◆ **What is being asked**:
Take the entries below and print, exactly, the stretch from the line containing "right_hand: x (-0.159" through the line containing "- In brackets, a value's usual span", both included.

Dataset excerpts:

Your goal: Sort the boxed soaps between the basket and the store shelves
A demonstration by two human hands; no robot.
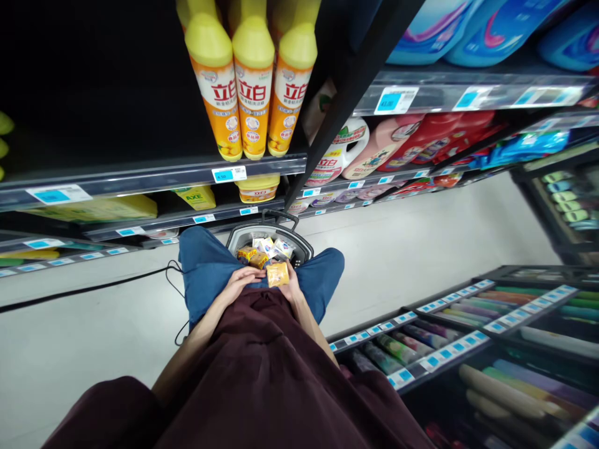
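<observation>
My right hand [292, 284] is closed around a small yellow wrapped packet [277, 274], shaped like a bar of soap, and holds it above my lap. Just to its left, my left hand [239, 282] lies with its fingers stretched out flat, the fingertips close to the packet. Beyond both hands, between my knees, stands a grey shopping basket [305, 248] with a black handle. Inside it lie several small boxes, some white [283, 248] and some yellow-orange [258, 259]. My hands and legs hide the near side of the basket.
Yellow dish soap bottles [253, 93] stand on the shelf ahead, above a lower shelf edge [206, 218]. Detergent jugs [344, 153] fill shelves to the right. Another rack [407, 340] stands close at the lower right. A black cable [93, 290] runs leftward.
</observation>
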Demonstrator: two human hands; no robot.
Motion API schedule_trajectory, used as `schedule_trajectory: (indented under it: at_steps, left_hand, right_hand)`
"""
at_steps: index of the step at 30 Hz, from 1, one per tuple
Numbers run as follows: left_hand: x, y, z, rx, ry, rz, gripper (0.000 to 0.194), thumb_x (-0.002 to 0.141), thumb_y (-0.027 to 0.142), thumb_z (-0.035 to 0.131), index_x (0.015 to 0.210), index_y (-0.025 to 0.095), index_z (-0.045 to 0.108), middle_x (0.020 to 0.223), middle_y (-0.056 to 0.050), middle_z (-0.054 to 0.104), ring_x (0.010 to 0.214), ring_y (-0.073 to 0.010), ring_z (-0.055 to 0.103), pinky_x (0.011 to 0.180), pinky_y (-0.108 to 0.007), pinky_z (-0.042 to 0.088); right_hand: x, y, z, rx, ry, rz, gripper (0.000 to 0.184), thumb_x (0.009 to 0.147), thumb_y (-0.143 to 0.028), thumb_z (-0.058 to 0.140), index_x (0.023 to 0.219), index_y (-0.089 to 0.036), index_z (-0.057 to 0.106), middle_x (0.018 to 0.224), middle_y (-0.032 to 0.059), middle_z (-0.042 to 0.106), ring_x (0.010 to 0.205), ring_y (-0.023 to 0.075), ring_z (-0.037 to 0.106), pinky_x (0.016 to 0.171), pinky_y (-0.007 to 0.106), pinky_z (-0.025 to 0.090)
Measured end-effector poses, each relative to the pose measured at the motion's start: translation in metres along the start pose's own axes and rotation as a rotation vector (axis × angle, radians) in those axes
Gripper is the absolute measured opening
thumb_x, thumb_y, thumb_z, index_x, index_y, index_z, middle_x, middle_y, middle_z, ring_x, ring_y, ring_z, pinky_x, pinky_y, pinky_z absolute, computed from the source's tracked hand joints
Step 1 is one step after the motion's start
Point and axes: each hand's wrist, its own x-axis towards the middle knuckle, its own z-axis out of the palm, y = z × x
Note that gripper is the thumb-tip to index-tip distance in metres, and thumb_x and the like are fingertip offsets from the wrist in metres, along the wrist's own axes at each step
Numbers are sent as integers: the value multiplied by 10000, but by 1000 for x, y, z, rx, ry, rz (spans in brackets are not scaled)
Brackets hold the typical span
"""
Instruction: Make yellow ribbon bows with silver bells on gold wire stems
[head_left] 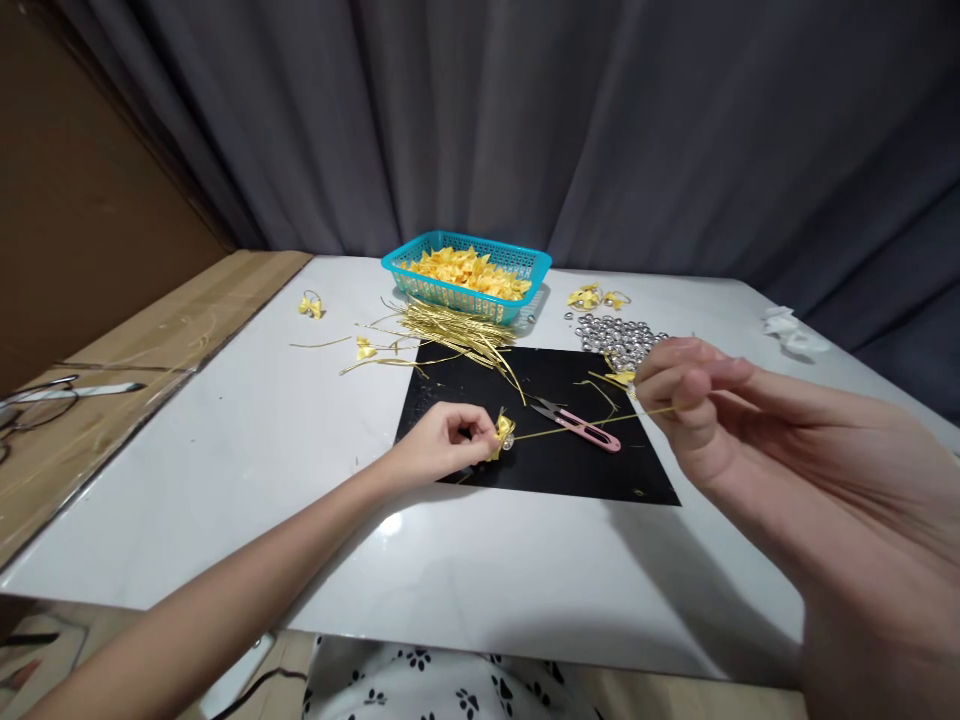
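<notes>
My left hand (454, 440) pinches a small yellow ribbon bow (502, 436) over the black mat (480, 470). A silver bell or bead (508, 441) sits against the bow. From there a thin gold tie (577, 427) runs taut to the right. Its far end is gripped between thumb and fingers of my right hand (694, 400), raised above the mat's right edge. Beneath the tie, pink-handled thread snips (581, 428) lie on the mat, with a short gold offcut near them.
Behind the mat are a pile of gold ties (457, 330) and a teal basket (541, 262) of yellow bows (465, 270). Silver beads (619, 338) are heaped at right. Finished-looking bows (589, 297) lie behind them, another (310, 305) at left. White tissue (791, 330) lies far right.
</notes>
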Motion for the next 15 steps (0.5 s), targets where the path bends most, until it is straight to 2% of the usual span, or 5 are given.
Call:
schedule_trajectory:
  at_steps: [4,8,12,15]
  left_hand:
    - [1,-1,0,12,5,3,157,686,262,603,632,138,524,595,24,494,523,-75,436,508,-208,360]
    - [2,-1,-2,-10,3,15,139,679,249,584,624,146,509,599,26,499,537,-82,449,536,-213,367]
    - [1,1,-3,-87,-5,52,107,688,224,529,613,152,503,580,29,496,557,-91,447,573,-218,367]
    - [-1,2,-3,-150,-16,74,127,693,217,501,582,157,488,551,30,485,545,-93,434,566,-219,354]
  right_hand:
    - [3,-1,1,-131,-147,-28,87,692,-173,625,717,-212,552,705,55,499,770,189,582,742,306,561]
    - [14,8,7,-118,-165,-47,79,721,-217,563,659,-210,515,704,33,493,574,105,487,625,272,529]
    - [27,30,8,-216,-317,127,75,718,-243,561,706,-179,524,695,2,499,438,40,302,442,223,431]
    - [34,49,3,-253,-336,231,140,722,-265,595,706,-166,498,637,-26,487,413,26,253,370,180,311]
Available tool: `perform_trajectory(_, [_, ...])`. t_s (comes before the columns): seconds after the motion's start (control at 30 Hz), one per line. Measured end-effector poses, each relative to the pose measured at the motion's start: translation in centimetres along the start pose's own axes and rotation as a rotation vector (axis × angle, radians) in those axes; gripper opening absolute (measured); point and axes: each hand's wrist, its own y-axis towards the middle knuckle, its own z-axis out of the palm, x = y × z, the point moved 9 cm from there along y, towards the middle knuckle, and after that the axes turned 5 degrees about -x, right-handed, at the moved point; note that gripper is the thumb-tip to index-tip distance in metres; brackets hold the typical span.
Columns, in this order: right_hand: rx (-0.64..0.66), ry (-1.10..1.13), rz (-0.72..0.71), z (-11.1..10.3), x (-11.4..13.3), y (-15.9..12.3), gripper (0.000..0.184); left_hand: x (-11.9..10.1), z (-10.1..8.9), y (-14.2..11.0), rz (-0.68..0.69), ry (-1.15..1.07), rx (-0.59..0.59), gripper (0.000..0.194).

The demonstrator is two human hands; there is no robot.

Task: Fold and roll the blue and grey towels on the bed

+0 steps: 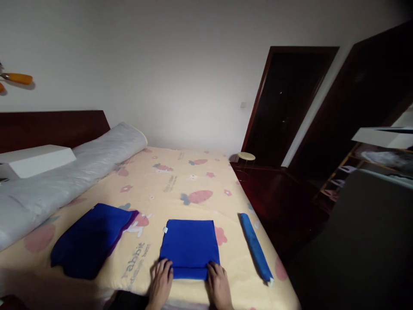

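A blue cloth (190,243) lies flat on the bed in front of me, with a narrow strip turned over along its near edge and a small white tag at its left side. My left hand (161,277) grips the left end of that strip, fingers bent over it. At the right end, my right hand (219,280) holds the strip in the same way; the thumbs are mostly hidden. Off to the right rests a rolled blue cloth (256,249). On the left, another blue cloth (93,241) with a purple edge is spread out, darker in shadow.
The bed has a cream patterned sheet (167,185). A grey rolled quilt (97,150) and a white box (41,160) lie by the dark headboard (54,127). A round stool (246,156) stands past the bed. To the right are a shelf (342,165) and a dark panel (361,232).
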Motion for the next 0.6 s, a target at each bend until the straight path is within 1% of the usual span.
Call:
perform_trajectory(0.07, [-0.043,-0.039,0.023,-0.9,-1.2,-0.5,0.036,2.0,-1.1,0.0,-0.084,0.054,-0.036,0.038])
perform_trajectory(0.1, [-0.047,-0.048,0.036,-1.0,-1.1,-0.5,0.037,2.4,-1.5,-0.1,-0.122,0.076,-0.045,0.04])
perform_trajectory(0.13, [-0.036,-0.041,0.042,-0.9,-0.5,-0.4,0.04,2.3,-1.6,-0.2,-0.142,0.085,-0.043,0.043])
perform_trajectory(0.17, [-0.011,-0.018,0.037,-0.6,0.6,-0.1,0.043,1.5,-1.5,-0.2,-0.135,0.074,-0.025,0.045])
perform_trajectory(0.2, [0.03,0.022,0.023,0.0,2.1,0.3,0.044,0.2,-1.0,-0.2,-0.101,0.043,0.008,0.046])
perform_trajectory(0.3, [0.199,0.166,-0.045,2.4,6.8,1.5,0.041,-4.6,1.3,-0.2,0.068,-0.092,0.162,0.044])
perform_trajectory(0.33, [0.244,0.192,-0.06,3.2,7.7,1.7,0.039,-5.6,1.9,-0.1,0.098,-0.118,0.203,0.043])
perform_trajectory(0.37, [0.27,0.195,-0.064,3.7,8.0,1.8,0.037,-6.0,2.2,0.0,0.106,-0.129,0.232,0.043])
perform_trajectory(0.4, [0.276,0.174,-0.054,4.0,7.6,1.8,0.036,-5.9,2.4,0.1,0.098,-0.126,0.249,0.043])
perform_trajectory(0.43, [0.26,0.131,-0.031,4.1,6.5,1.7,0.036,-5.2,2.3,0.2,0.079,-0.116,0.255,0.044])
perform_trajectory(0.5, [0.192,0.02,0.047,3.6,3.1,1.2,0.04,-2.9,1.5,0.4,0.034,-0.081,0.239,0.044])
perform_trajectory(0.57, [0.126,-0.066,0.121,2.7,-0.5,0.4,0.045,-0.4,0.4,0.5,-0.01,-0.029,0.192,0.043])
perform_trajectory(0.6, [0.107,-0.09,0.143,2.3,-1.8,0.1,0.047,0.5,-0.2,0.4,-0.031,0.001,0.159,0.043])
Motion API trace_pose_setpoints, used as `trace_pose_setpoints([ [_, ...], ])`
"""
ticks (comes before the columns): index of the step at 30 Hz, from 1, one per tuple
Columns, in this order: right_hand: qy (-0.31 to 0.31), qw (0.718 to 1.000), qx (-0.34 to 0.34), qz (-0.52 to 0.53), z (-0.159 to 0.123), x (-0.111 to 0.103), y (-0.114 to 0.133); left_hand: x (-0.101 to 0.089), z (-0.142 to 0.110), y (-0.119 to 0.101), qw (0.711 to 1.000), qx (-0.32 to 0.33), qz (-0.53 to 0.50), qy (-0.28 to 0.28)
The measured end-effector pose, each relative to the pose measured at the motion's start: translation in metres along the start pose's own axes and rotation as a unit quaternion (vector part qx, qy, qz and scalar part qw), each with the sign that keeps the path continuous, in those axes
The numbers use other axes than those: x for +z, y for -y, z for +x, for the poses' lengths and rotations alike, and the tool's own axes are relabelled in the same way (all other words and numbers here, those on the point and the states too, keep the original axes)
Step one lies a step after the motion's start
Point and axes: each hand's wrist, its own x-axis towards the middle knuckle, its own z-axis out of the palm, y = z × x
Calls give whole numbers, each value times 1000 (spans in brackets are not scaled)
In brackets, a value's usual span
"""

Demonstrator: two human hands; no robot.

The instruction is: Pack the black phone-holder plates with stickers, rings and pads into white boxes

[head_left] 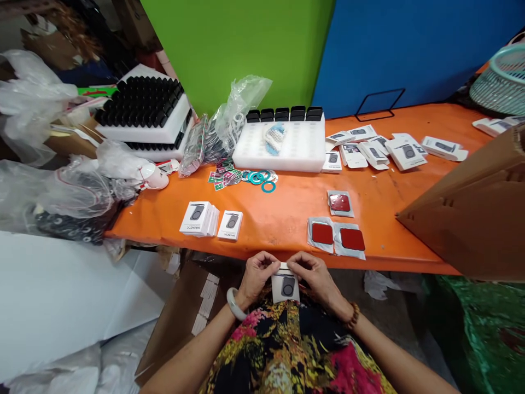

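Between my two hands, close to my body, is a small white product box (286,287) printed with a dark round gadget. My left hand (259,276) pinches its upper left corner, and my right hand (314,276) pinches the upper right corner, at the top flap. Just beyond my hands runs the edge of the orange table (270,219). To the left on it stand a stack of similar white boxes (197,219) and a single box (230,225). On the right lie three red-faced square pieces (322,233) on pale wrappers.
A white foam tray (287,145) with black pieces stands at the back, near teal rings (268,186) and small printed cards (225,176). Unfolded boxes (373,150) lie back right. A cardboard carton (471,208) rises at right; an open carton (176,317) sits below left.
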Motion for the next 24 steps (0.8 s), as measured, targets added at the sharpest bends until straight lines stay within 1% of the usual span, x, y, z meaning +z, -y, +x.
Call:
trace_pose_setpoints([
  [2,8,999,23,21,1,0,0,-3,0,-1,1000,-15,21,17],
  [5,26,999,40,21,1,-1,-5,-8,-3,-2,997,-17,68,28],
  [7,41,999,28,2,-1,-2,-10,-10,-7,1,996,-13,83,35],
  [11,64,995,-33,-69,-8,-7,-20,-11,-12,9,995,-18,84,47],
  [13,62,993,-43,-90,-11,-9,-23,-8,-13,11,994,-26,92,58],
  [15,45,995,-36,-80,-11,-10,-23,-4,-11,9,991,-11,119,58],
  [18,-1,999,-30,-26,-3,-7,-13,7,-8,0,981,56,184,17],
  [21,-46,997,-55,9,13,3,5,17,-4,-12,952,117,275,-57],
  [22,-47,997,-69,8,19,6,12,19,-1,-16,939,132,306,-82],
  [24,-11,995,-97,-19,34,8,25,16,7,-23,915,160,352,-119],
])
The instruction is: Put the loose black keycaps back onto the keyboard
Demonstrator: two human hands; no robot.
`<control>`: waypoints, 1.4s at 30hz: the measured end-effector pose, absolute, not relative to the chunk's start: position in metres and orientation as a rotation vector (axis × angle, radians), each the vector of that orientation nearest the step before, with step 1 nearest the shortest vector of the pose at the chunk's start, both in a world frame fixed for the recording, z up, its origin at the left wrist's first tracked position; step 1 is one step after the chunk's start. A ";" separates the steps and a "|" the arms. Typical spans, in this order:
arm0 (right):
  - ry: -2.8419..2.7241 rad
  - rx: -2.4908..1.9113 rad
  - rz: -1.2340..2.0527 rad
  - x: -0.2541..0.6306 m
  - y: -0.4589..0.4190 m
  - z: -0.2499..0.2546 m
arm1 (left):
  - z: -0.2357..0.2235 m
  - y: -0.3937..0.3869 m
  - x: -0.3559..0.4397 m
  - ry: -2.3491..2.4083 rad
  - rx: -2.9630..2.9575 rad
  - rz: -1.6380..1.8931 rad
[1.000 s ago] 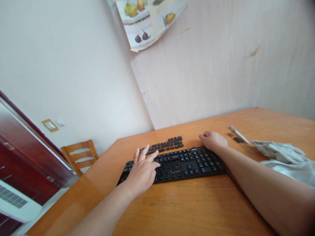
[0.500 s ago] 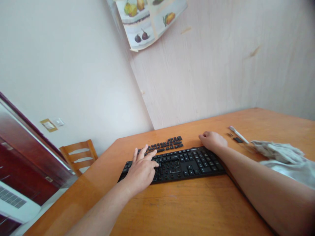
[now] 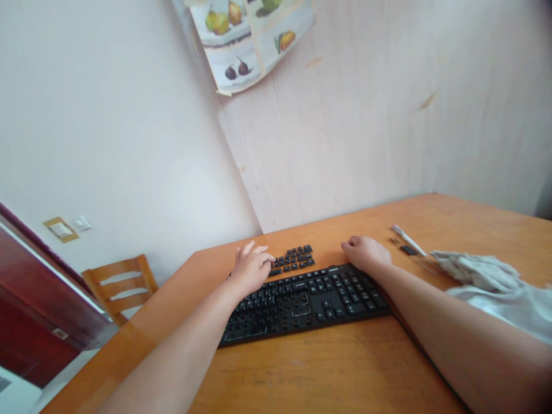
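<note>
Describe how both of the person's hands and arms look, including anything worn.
The left hand and right hand are ungloved, with no ring that I can make out. Both forearms are uncovered: no sleeve, watch or bracelet shows.

Slatted wooden chair past the left edge of the counter. Dark red door farther out that side. Two wall plates near the chair. Fruit-picture poster high on pale panel behind the counter's back edge.
</note>
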State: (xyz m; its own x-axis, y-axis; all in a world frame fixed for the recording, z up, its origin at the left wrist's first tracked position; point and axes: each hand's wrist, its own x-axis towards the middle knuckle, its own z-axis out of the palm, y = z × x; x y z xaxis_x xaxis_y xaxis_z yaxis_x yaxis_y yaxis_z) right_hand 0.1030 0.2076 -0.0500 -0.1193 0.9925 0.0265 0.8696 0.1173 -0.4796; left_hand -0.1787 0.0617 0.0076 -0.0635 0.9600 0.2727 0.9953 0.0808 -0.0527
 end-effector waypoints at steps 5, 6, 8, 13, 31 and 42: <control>-2.051 -1.814 0.499 0.102 0.208 -0.051 | -0.003 0.103 -0.178 -2.168 -2.009 -0.122; -2.052 -1.814 0.498 0.102 0.208 -0.051 | -0.005 0.109 -0.178 -2.181 -2.019 -0.109; -2.052 -1.820 0.497 0.102 0.207 -0.051 | -0.009 0.121 -0.178 -2.205 -2.033 -0.092; -2.038 -1.820 0.489 0.102 0.205 -0.049 | -0.015 0.141 -0.179 -2.212 -2.035 -0.091; -2.031 -1.798 0.482 0.101 0.204 -0.049 | -0.008 0.160 -0.178 -2.199 -1.988 -0.038; -2.018 -1.805 0.463 0.100 0.205 -0.051 | -0.013 0.182 -0.182 -2.343 -1.904 -0.054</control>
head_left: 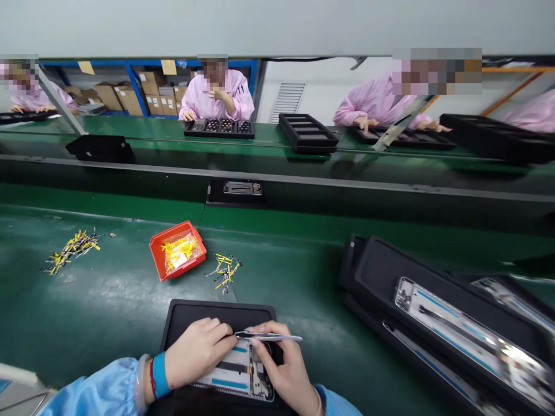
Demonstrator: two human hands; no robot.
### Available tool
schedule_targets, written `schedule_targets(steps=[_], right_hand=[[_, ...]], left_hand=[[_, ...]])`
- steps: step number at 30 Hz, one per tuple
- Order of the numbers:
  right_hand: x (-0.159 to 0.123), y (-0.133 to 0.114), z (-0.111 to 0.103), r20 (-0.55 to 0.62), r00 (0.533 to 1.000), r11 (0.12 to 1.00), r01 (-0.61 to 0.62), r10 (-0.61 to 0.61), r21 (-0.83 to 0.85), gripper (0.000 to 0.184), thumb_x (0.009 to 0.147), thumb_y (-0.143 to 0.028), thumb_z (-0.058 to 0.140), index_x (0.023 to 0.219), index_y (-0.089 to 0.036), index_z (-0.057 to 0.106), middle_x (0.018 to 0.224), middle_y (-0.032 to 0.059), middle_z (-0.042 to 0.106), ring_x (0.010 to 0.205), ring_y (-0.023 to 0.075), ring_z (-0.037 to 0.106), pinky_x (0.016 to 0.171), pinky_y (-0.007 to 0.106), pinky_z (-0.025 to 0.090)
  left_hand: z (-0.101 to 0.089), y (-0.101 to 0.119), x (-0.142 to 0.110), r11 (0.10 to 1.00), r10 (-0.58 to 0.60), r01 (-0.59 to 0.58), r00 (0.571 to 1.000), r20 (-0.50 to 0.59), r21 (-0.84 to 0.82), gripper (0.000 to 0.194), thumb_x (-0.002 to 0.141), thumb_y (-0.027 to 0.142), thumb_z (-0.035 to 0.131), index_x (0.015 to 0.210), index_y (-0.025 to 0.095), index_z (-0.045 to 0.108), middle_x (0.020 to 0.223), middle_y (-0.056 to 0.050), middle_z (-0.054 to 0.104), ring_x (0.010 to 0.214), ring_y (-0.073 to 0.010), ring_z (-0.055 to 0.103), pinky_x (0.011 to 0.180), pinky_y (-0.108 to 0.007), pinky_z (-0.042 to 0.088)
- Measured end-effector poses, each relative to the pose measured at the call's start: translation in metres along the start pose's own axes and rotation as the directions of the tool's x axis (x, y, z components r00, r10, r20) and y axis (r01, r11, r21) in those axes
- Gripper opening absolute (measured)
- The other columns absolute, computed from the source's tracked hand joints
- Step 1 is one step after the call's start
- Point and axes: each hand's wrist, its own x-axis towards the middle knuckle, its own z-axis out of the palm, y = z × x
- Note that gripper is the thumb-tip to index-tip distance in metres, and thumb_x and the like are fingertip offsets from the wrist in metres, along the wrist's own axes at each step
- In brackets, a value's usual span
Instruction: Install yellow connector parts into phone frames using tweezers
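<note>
Head view: phone frame point(236, 372) sits in a black tray point(191, 315) on the green surface point(108, 300), right at the bottom edge.
Left hand point(197, 349): fingers pressed down on the frame.
Right hand point(284, 370): grip pinching tweezers point(269, 335) over it.
Nearby: orange bin point(177, 249) with yellow bits.

A thin silver pair of tweezers point(267, 335) is held in the right hand point(286, 370), while the left hand point(197, 349) is pressed on a flat white-and-blue phone frame point(236, 375) laid in a shallow black plastic tray point(191, 315). Beyond it, on the green conveyor mat point(108, 300), a small red plastic bin point(177, 249) of yellow-tagged parts is seen (loose ones point(225, 268) are scattered just beside it). Stacked black trays point(416, 289) with more frames are set to the right.
</note>
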Motion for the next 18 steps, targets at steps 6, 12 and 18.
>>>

◆ **Answer space**:
  right_hand: x (-0.159 to 0.123), y (-0.133 to 0.114), z (-0.111 to 0.103), r20 (-0.55 to 0.62), r00 (0.533 to 1.000), r11 (0.12 to 1.00), r01 (-0.61 to 0.62), r10 (-0.61 to 0.61), r21 (-0.83 to 0.85), gripper (0.000 to 0.184), thumb_x (0.009 to 0.147), thumb_y (-0.143 to 0.028), thumb_z (-0.058 to 0.140), index_x (0.023 to 0.219), index_y (-0.089 to 0.036), index_z (-0.057 to 0.106), middle_x (0.018 to 0.224), middle_y (-0.032 to 0.059), middle_z (-0.042 to 0.106), ring_x (0.010 to 0.205), ring_y (-0.023 to 0.075), ring_z (-0.037 to 0.106), pinky_x (0.016 to 0.171), pinky_y (-0.007 to 0.106), pinky_z (-0.025 to 0.090)
  left_hand: z (-0.101 to 0.089), y (-0.101 to 0.119), x (-0.142 to 0.110), r11 (0.10 to 1.00), r10 (-0.58 to 0.60), r01 (-0.59 to 0.58), r00 (0.571 to 1.000), r20 (-0.50 to 0.59), r21 (-0.84 to 0.82), gripper (0.000 to 0.194), thumb_x (-0.002 to 0.141), thumb_y (-0.027 to 0.142), thumb_z (-0.035 to 0.131), index_x (0.015 to 0.210), index_y (-0.025 to 0.095), index_z (-0.045 to 0.108), middle_x (0.020 to 0.223), middle_y (-0.056 to 0.050), middle_z (-0.054 to 0.104), ring_x (0.010 to 0.214), ring_y (-0.073 to 0.010), ring_z (-0.055 to 0.103), pinky_x (0.011 to 0.180), pinky_y (-0.108 to 0.007), pinky_z (-0.042 to 0.088)
- Measured end-effector poses, each relative to the pose measured at the call's start: translation in metres along the start pose's own axes and rotation as the directions of the tool's x axis (x, y, z components r00, r10, r20) and y axis (r01, r11, r21) in those axes
- Gripper opening absolute (measured)
- The other columns absolute, computed from the source's tracked hand joints
- Step 1 is one step after the call's start
- Point and axes: each hand's wrist, its own x-axis towards the middle knuckle, its own z-axis out of the palm, y = z × x
- Note that gripper is the thumb-tip to index-tip distance in metres, and thumb_x and the like are fingertip offsets from the wrist in metres, along the wrist's own axes at each step
- In brackets, a value's usual span

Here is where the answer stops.